A study results showed that maternal obesity during pregnancy may increase the risk for metabolic compromise in the offspring that is already apparent at birth.

Offspring of obese mothers have an increased risk for obesity and diabetes, write Patrick M. Catalano, MD, from Case Western Reserve University at MetroHealth Medical Center in Cleveland, Ohio, and colleagues. The purpose of this study was to determine whether fetuses of obese women have increased obesity, insulin resistance, and markers of inflammation, supporting the concept of fetal programming.

The study investigated 53 lean and 68 obese women with singleton term pregnancies who were assessed at elective cesarean delivery. The investigators determined measures of insulin resistance and cytokines from maternal blood and umbilical cord blood, and within 24 hours of delivery anthropometric measurements allowed evaluation of neonatal body composition.
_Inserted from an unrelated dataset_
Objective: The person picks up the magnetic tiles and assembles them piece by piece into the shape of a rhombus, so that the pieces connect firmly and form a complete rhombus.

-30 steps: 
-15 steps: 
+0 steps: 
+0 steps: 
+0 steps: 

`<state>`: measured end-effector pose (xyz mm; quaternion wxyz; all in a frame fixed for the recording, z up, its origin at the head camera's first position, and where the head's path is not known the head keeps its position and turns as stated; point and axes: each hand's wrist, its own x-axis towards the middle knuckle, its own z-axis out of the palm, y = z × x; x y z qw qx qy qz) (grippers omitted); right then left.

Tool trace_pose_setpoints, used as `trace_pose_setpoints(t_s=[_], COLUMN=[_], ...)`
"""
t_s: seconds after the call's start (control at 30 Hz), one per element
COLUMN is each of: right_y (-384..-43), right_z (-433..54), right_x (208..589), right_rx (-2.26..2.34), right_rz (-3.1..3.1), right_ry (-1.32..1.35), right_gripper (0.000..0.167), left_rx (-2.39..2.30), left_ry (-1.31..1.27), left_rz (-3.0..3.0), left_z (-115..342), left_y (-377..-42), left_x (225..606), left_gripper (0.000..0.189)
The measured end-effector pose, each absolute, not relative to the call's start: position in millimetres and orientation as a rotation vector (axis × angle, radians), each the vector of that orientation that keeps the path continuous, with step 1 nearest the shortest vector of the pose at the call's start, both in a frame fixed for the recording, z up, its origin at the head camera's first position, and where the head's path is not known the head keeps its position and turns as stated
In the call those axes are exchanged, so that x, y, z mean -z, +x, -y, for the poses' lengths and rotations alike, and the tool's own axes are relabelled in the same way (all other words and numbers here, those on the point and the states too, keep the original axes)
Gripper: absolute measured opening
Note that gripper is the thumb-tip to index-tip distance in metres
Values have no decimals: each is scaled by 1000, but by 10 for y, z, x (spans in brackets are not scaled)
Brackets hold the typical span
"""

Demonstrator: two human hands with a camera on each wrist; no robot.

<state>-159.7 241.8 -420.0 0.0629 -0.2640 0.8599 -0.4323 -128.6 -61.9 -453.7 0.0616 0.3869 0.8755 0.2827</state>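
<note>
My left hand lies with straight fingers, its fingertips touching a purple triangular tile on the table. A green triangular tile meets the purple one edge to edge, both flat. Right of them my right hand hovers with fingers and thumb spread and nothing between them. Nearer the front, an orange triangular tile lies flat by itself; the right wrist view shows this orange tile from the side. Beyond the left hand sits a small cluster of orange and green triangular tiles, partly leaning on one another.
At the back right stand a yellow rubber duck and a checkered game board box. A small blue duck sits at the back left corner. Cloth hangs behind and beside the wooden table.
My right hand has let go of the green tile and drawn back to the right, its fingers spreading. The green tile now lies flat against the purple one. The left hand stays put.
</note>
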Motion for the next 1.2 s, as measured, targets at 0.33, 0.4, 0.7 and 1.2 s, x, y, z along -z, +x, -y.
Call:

Compared with newborns born to lean women, those born to obese women had greater percent body fat (13.1% ± 3.4% vs 11.6% ± 2.9%; P = .02), homeostasis model assessment of insulin resistance (1.51 ± 0.86 vs 1.06 ± 0.70; P = .003), cord leptin (14.5 ± 13.5 ng/mL vs 8.2 ± 4.7 ng/mL; P = .001), and interleukin-6 (3.5 ± 2.3 pg/mL vs 2.4 ± 1.4 pg/mL; P = .02).

Even after adjusting for potential confounders, there was a strong positive correlation between fetal adiposity and insulin resistance (r = .32; P = .0008) as well as maternal pregravid body mass index (BMI) and fetal insulin resistance (r = 0.31; P = .007). Although cord leptin correlated significantly with fetal insulin resistance (r = .30; P = .001), there were no significant correlations between any other umbilical cord cytokines and fetal insulin resistance.
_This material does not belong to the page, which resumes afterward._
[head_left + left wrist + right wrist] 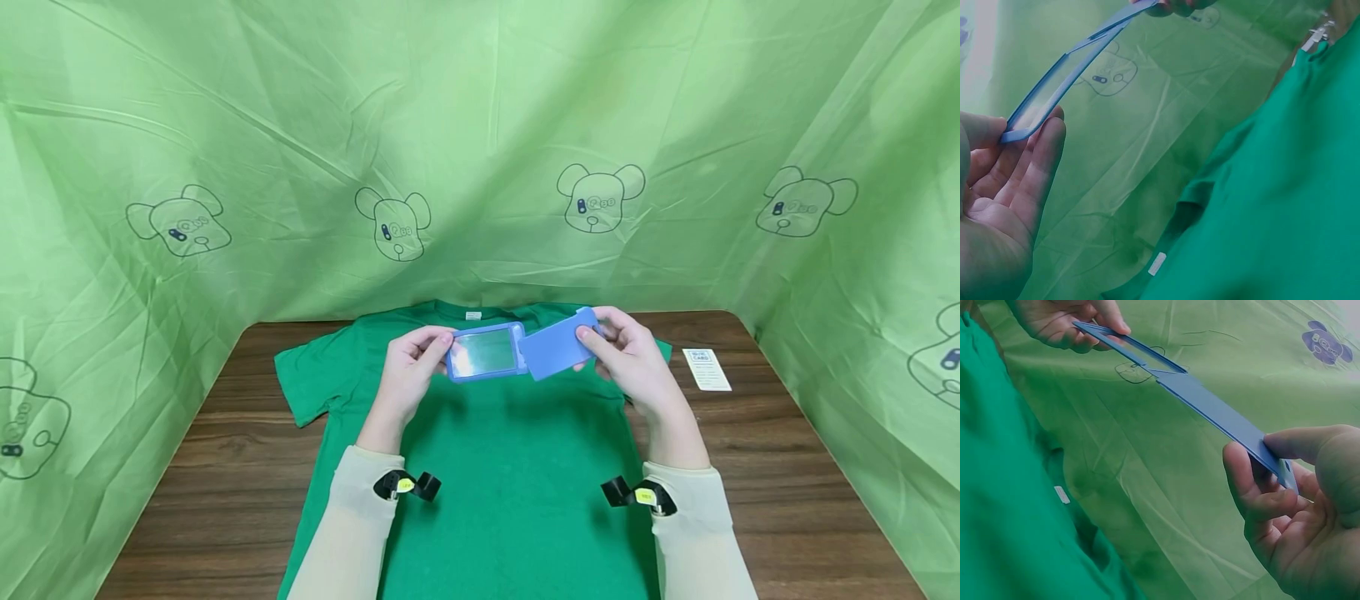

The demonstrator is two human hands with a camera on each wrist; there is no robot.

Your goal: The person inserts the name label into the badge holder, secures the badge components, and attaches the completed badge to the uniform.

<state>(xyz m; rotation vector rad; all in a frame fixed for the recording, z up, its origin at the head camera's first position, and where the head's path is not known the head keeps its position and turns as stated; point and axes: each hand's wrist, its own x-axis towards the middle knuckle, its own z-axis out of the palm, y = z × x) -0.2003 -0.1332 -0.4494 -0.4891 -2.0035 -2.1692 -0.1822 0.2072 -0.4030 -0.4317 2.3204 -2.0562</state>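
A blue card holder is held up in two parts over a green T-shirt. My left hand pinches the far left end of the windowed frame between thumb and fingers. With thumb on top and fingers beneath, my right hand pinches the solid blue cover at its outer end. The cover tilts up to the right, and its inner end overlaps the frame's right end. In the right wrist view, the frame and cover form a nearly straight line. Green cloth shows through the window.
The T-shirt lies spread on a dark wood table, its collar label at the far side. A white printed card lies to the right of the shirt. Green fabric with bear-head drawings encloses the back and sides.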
These data suggest that maternal obesity creates a significant risk for the next generations with metabolic compromise already apparent at birth, the study authors write. Therefore, if prevention of obesity is the goal rather than treatment, the perinatal period may be an important focus of future research.
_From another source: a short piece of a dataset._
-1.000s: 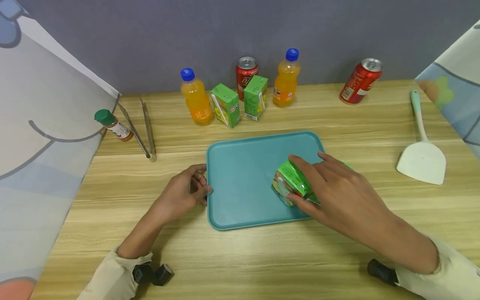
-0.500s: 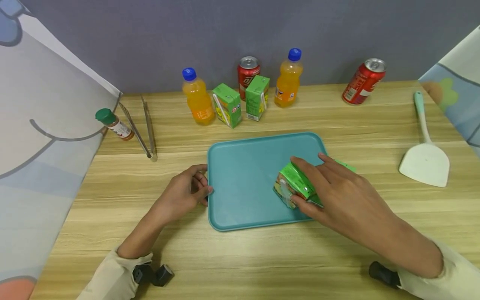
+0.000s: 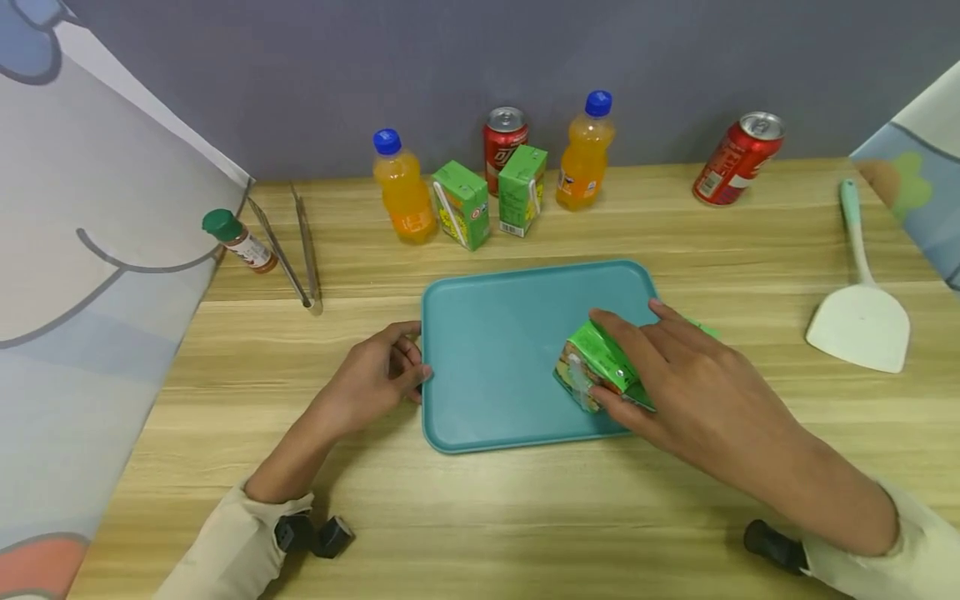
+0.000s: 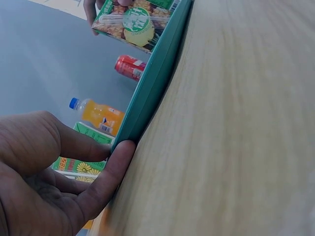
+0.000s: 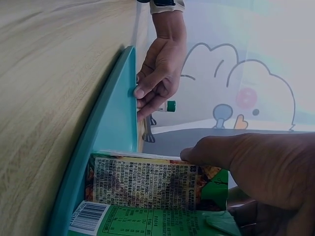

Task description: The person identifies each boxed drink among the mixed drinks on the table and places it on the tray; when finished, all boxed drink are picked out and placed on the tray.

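Observation:
A teal tray (image 3: 487, 367) lies on the wooden table. My left hand (image 3: 371, 375) pinches its left edge; in the left wrist view the thumb and a finger (image 4: 118, 162) meet at the rim. Over the tray's right part, my right hand (image 3: 697, 379) grips a green juice carton (image 3: 596, 354) from above, thumb on the near side and fingers across the far side. A straw in clear wrap runs along the carton's front, and the left wrist view shows fruit pictures on it. Printed text and a barcode (image 5: 91, 216) face the right wrist camera. More green shows past the right fingers.
At the back stand two orange drink bottles (image 3: 405, 200) (image 3: 585, 158), two green juice cartons (image 3: 461, 208) (image 3: 521, 192) and a red can (image 3: 504, 137). Another red can (image 3: 738, 158) is further right. Tongs (image 3: 307, 258) and a spice jar (image 3: 243, 242) lie left, a white spatula (image 3: 858, 325) right.
The head view has shifted slightly, so the scene sits a little further right in it. Both hands, the tray and the gripped juice carton keep their places relative to each other.

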`<state>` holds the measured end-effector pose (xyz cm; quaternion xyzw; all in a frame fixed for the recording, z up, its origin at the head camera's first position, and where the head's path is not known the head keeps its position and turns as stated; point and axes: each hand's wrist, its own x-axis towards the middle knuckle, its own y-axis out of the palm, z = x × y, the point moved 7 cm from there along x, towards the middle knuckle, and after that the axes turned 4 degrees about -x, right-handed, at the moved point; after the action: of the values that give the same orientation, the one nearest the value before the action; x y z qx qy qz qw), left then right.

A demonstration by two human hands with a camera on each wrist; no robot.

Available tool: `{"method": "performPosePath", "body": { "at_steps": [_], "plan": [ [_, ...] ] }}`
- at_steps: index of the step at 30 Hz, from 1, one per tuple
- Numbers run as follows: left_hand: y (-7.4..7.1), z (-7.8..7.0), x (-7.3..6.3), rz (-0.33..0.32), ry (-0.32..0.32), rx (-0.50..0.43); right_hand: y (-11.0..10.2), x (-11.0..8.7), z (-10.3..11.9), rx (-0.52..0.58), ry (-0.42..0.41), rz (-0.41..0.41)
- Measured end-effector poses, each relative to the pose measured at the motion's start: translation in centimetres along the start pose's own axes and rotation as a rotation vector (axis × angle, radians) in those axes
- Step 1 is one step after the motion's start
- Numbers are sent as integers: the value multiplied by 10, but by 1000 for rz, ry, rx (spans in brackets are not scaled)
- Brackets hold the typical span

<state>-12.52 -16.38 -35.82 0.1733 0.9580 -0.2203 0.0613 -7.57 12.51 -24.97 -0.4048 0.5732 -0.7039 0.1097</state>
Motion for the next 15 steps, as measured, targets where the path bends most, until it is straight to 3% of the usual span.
{"method": "performPosePath", "body": {
  "at_steps": [15],
  "plan": [
    [0,1,0,7,-15,-21,1,-2,-2,5,23,38]
  ]
}}
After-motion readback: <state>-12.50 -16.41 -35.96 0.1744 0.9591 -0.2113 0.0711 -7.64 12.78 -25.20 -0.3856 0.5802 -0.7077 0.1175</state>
The study showed a drawback that the estimates of insulin resistance in this study are likely to reflect mostly peripheral and not hepatic insulin resistance.

Until we attain a better understanding of the underlying genetic predispositions, physiology and mechanisms relating to maternal and feto-placental interactions, strategies to counteract the epidemic of obesity must by necessity be considered treatment rather than prevention, the study authors conclude.